Scanning watercolour paintings

The challenge of scanning watercolour paintings are to get the colours in the digital files as close as possible to those of the paper original. If they are true to the original it is possible to print copies of the painting on watercolour paper, a so called gilcee print.

In order to get the best results it is probably best to send the painting to a printshop who both has professional quality scanners and gilcee printers. The printers are very expensive, and so are the scanners, but it is possible to find at least scanners that give quite good results. Many artists recommend the Epson scanners for water colour paintings. 

I got the Epson Perfection 600V. Its not the priciest option, but probably good enough for me. It cost around  300 USD, while the next step up the ladder cost more than double that. It can scan up to an A4 - again getting one that can scan A3 size paintings would have been quite costly. I read on blogs that there are pretty decent stitching functionality in image editing softwares, so for larger paintings one can scan in parts.  
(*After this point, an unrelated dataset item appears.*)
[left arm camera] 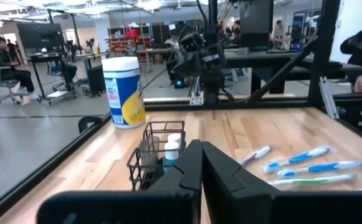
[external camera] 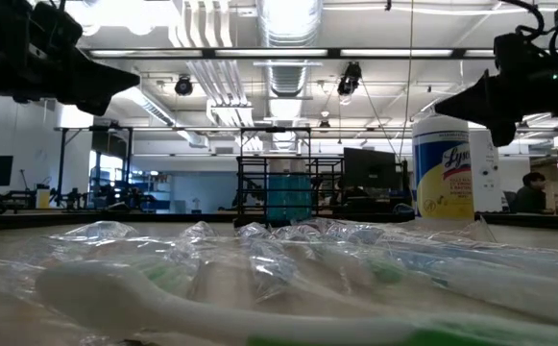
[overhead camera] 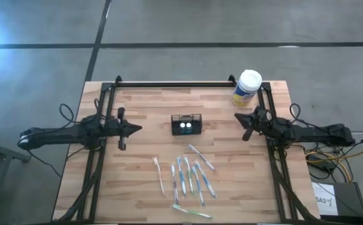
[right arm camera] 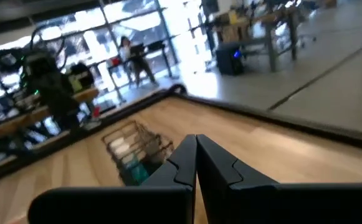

The new scanner is a huge upgrade from the one I had before, a +10 year-old combined colour-ink printer that also had a scanner. Using that, i needed to make a lot of corrections in the colour calibration. I suppose the main use of it was that it made the paintings lay flat down, an improvement from taking a photo, where they always look somewhat crumpled not being held straight by frames. 

Experimenting with settings on the Epson P 699, I got the (so far) best results by turning OFF all the different options in the software, just letting the scanner do its thing. The scans come out slightly cooler in colour than the originals, but perhaps I can work out better settings given some more time fiddling with it. Its also the matter of seeing the scan on a screen (a retina screen on a MacBook Pro in my case), not knowing how much the screen projection changes the colour.

Kissinger on his fly-fish sub

Seacreatures (in shock, because the just saw Kissinger in his fly-fish sub)

Above are some scans. Especially the parts showing the background wash of raw sienna comes out cooler than the original. On the other hand, that might just be how it looks on my screen.